The carbon network structure of Diamond D5_20_860 net and D5_28_1022 co-net (see Fig. 7) were optimized using the DFTB + program [56, 57] considering the numerical conjugated gradient method. Hydrogen atoms were added to the external carbon atoms of the network structures, in order to keep the charge neutrality and the sp 3 character of the C–C bonds at the network surface.
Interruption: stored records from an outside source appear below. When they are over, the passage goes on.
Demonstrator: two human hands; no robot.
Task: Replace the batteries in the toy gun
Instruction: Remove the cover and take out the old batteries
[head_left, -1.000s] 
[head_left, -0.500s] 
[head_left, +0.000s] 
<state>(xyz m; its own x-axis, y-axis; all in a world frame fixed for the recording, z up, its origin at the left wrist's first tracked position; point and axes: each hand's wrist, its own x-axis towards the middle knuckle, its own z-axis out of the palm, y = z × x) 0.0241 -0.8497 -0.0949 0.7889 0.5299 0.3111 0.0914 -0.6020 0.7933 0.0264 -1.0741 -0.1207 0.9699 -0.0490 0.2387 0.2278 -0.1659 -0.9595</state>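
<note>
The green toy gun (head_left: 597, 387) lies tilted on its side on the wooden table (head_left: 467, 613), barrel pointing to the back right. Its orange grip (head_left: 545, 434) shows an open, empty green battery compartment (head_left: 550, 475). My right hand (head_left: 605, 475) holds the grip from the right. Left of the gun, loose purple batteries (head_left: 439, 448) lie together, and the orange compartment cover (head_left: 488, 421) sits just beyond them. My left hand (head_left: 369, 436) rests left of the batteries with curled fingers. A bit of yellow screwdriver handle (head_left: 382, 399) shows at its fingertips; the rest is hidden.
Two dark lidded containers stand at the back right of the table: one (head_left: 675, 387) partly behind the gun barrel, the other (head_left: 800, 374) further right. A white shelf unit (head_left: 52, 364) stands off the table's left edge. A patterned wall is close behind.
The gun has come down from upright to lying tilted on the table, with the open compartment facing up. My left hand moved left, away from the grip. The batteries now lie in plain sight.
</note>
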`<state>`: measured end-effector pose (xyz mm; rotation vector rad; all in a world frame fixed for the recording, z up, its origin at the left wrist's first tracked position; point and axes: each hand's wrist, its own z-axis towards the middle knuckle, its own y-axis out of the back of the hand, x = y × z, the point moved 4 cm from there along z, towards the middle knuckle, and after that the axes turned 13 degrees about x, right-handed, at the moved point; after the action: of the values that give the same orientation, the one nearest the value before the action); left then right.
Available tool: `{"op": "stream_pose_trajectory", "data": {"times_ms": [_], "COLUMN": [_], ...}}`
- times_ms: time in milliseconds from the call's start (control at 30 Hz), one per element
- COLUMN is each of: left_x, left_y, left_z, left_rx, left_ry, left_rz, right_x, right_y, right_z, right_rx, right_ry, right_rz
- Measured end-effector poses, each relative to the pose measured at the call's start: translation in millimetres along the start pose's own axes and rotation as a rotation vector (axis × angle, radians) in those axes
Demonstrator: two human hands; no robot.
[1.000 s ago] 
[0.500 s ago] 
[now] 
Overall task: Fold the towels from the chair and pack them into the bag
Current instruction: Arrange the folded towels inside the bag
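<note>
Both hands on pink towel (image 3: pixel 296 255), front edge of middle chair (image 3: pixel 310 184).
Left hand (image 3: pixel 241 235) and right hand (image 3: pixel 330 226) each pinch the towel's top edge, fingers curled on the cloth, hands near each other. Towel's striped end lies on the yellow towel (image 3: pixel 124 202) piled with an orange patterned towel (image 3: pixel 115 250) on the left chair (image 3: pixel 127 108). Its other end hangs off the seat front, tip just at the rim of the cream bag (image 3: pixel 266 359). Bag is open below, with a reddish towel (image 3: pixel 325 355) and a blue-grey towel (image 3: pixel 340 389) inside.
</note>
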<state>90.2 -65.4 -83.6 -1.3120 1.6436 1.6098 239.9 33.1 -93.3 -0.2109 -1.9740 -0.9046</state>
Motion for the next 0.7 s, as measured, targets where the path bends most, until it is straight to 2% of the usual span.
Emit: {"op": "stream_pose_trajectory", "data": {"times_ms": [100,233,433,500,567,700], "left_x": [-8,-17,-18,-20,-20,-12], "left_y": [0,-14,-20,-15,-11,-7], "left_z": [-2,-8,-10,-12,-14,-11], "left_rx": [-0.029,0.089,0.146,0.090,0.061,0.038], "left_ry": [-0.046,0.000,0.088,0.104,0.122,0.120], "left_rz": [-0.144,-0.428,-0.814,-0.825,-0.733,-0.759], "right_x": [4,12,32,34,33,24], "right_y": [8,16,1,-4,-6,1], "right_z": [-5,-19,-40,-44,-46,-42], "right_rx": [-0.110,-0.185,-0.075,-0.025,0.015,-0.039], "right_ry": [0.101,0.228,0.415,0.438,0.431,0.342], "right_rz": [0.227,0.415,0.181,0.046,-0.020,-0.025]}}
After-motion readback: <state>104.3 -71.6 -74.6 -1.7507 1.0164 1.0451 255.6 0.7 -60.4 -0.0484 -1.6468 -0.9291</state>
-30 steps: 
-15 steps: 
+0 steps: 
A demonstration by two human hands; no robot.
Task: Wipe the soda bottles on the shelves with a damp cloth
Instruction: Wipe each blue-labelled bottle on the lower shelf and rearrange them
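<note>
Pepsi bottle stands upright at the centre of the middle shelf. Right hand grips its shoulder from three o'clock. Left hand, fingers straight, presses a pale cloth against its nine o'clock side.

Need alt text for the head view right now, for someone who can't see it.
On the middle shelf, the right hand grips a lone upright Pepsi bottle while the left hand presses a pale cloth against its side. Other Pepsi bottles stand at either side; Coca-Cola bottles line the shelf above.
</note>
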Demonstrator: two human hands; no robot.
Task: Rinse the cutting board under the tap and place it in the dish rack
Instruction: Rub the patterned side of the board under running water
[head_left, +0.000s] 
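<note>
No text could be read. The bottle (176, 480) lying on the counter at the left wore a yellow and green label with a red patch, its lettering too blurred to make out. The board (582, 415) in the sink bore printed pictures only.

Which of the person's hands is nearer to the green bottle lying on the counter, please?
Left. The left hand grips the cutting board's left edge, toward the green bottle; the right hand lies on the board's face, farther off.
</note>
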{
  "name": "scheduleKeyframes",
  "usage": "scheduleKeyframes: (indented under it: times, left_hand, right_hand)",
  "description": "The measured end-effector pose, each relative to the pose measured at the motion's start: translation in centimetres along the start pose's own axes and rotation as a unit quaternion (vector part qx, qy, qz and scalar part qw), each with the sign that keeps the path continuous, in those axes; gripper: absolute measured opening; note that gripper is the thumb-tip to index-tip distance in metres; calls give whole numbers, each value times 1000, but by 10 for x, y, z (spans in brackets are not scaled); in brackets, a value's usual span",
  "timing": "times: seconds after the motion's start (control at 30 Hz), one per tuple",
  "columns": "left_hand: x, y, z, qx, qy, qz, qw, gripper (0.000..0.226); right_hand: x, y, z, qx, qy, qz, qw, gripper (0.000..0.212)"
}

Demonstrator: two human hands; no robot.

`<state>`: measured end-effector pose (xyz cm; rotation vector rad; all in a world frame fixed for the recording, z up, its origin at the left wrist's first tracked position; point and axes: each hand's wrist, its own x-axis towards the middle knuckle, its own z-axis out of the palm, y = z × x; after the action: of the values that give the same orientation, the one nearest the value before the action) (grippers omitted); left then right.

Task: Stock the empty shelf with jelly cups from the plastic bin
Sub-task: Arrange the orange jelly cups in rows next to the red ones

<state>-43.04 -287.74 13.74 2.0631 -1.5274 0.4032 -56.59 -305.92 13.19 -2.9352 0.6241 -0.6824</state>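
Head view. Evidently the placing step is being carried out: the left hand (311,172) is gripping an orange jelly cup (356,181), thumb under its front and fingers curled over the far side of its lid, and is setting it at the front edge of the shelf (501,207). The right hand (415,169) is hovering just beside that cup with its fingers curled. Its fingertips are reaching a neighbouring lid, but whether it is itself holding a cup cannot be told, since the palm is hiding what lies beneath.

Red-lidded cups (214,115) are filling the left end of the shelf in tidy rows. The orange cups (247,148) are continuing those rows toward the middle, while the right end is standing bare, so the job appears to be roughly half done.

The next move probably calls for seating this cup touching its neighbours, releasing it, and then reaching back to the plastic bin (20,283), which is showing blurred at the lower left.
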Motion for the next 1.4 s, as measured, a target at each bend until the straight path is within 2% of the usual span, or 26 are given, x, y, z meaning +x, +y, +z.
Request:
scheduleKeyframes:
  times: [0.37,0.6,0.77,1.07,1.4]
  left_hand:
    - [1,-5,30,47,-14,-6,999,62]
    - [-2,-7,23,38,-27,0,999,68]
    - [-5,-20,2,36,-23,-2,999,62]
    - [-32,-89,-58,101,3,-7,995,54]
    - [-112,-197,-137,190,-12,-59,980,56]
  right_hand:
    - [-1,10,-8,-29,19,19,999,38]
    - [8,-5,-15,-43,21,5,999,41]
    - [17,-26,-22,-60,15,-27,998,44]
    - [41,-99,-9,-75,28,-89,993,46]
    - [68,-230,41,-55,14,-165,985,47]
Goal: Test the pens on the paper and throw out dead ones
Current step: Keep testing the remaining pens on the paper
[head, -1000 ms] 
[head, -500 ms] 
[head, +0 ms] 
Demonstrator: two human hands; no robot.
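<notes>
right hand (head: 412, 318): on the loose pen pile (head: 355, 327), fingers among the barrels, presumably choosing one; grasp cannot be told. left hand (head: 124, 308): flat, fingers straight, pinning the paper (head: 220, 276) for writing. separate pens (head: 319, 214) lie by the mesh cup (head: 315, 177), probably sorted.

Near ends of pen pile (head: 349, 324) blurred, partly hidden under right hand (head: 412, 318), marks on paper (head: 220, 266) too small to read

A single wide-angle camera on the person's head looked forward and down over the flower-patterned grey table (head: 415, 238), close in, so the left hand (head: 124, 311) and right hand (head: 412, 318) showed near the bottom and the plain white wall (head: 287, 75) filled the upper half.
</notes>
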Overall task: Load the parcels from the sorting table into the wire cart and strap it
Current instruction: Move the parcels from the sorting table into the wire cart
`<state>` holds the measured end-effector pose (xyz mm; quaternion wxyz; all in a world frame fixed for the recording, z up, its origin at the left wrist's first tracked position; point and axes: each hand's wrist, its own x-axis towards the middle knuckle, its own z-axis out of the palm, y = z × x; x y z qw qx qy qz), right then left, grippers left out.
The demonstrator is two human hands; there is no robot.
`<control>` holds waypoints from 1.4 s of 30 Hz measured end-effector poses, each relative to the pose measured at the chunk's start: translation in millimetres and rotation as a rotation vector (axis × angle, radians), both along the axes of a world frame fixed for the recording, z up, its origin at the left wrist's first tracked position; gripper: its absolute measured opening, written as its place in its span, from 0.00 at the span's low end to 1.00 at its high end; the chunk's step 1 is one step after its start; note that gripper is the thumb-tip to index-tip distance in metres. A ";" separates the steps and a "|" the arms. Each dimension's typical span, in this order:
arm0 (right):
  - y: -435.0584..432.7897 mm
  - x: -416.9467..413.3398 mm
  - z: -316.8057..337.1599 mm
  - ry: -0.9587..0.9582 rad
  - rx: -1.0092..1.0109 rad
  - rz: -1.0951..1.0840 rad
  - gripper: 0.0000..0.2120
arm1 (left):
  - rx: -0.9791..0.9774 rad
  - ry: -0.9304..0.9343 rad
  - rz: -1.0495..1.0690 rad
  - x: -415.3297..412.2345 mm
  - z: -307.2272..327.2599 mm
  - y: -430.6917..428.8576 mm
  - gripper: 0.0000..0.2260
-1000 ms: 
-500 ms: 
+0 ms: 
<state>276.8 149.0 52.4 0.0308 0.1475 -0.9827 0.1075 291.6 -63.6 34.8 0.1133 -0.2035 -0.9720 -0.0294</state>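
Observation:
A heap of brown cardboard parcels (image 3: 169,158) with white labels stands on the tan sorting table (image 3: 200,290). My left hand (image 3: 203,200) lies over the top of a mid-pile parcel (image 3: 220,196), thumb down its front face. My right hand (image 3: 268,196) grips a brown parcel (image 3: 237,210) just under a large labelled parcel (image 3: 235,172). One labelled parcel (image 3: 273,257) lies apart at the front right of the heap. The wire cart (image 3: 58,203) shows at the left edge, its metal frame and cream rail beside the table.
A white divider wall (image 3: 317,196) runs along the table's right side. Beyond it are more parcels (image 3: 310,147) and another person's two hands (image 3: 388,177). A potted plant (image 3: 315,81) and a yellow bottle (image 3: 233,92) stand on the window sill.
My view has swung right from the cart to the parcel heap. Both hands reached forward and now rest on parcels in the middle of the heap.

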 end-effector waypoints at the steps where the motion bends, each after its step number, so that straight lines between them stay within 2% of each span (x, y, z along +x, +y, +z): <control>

In both cases, energetically stable geometry structures were obtained, where the repeating unit of dense diamond D5 is kept.
Identification of the equivalent carbon atoms in the neighboring units of the 3 × 3 × 3 super-cell along the main symmetry axes, envisaged a well-defined triclinic lattice, with the following parameters: a = b = c = 6.79 Å, as well as, α = 60º, β = 120º, γ = 120º, even the most symmetrical structure is fcc-one [30]. Density of the D5 network was calculated to be around 2.8 g/cm3.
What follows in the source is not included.